I think you will find most pre-schools are very understanding in such circumstances. Don't worry so much!

Mollymom Wed 21-Oct-09 22:34:42

Thanks for the reply. Think will just test the water as you say-see how she goes.

Thought about playschool cos she talks very well and most of the other children at play n stay/toddlers are mainly under 2 so she doesn't really have anyone to chatter to.

Cadelaide Wed 21-Oct-09 22:38:17

But she can chatter to you Molly?

Go with your instinct and ignore what others do. You know best whether or not it's too soon. smile

Runoutofideas Thu 22-Oct-09 16:43:40

My dd2 is one month older than yours, but being an August birthday she'll be a full school year ahead. She has started preschool this term and is taking ages to settle and let me leave her. I think really she is too young to be there, however I wanted her to have the full two years of preschool experience that her sister had, although she was proportionately 6 months older. She's only doing 2 mornings a week and we're taking the settling process very slowly. Hopefully it'll all work out fort he best in the end. No advice to offer as such, just that I'm in a similar position to you. I think though if my dd was in the following school year I would just keep her at home a bit longer.....

Lizzylou Thu 22-Oct-09 16:48:39

DS1 was 2.5yrs (DS2 is there now at 3.5yrs)when he started at preschool 4 mornings a week, he loved it. Never had any seperation anxiety. BUT it is a very "go with the flow" setting, they basically just play and although it is well organised and the staff are lovely, it isn't one of these regimented places.
There is anoter preschool nearby where they do a lot of numbers/letters work and it is a large place, I wanted somewhere smaller and more intimate for my DS's.
There is a little boy who has just started there who is 2 and he has just started at preschool.
See how she goes, she may well love it.

iwantitnow Fri 23-Oct-09 09:13:53

My DD was 2 years 2 months when she started preschool 3 mornings a week. I was having a dreadful pregnancy and was in and out of hospital - I was being monitored at the hospital most mornings when she was a preschool for the first term.

DD did not cry once, we had a gradual settling in period. She was very verbal but had not really be left at all unless with family so I was very nervous. She is quite quiet but very self contained. Her key keyworker says that its as if she has always been there.

I do think I was lucky and caught her at the right moment which is different for each child. If I had started this term as I had planned originally I think she would have found it much more difficult at nearly 3.

Try it out and see how it goes. In DD's preschool the girls tend to settle earlier and better than the boys. I won't be sending DS until he is 2.5.

If it doesn't work out you can always pull her out.

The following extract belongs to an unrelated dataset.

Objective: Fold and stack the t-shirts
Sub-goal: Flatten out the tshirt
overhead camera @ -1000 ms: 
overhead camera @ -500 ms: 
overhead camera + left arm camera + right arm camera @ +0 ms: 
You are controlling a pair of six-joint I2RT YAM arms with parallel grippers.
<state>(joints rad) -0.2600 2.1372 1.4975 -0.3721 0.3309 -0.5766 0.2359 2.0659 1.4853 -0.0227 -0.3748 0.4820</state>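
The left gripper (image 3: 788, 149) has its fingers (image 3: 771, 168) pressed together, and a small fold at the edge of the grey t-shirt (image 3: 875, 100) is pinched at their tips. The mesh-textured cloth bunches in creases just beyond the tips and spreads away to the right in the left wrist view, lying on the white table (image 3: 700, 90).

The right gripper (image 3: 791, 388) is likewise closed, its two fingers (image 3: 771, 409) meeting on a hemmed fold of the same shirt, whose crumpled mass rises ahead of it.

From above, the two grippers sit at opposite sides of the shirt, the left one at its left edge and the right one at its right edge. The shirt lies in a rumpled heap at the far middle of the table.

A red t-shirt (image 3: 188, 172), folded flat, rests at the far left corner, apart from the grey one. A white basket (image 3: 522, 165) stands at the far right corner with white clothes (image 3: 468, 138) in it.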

Mollymom Fri 23-Oct-09 23:02:25

Thanks for the replies! Have decided to delay her starting til January-she'll be 27 months then-will give me a chance to get used to the idea!!!

She does chatter to me (incessently) but she also tries to chatter to the other children at the play n' stay but they are all roughly 18 months.

Its not a regimented place -they have a 'registration' at the beginning of the session and talk about the weather but other than that its fairly free and easy-they are quite easy going-no learning numbers/letter unless they ask so am happy with that aspect. Am only going to do 1 morning a week to start with so will see how it goes.

Again thanks for the replies-each child/situation is soo different isn't it?